We categorized patients into three groups by the tertile of MHR to enhance clinical utility: <0.88, 0.88-1.33, and ≥1.33. The in-hospital mortality (0.9 vs. 1.9 vs. 7.1%, P = 0.001), in-hospital MACE (6.1 vs. 7.5 vs. 15.6%, P = 0.002), and long-term mortality (3.3 vs. 6.7 vs. 15.8%, P < 0.001) increased from the first to third MHR tertile (Figure 2B). Compared with the lowest MHR tertile, the highest MHR tertile was independently associated with in-hospital mortality (adjusted OR 12.43, 95% CI 2.17-71.11, P = 0.005) (Supplementary Table 1) and long-term mortality (adjusted HR 3.78, 95% CI 1.66-8.60, P = 0.002) (Supplementary Table 2). The cumulative long-term mortality risks among the three groups were significantly different (log-rank = 15.02, P = 0.001) (Figure 3B).
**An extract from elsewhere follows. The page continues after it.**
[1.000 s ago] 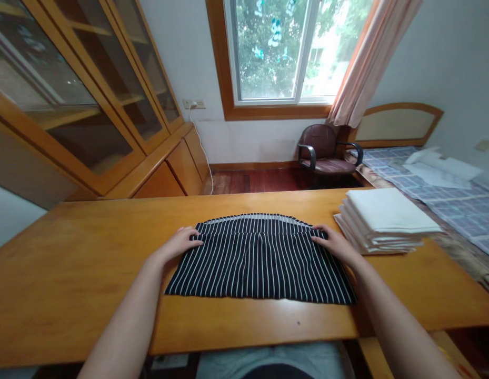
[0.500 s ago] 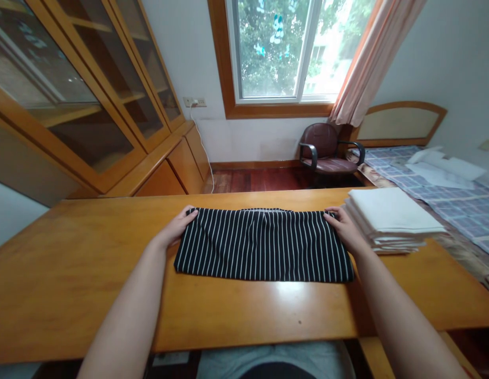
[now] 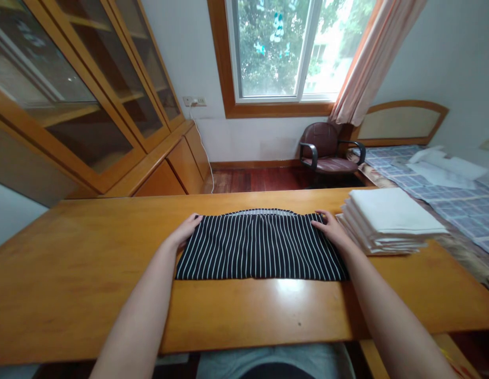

In subgroup analyses, we stratified the patients by age (<65 vs. ≥65 years), gender (male vs. female), severity of disease (complicated vs. uncomplicated), anemia status (yes vs. no), and kidney function (eGFR <60 vs. eGFR ≥ 60 ml/min/1.73 m²). Multivariable Cox regression analyses revealed that MHR, modeled as either a continuous or categorical (more than 1.13) variable, remained independently associated with long-term mortality in subgroups analyses (Table 3 and Supplementary Tables 5-14).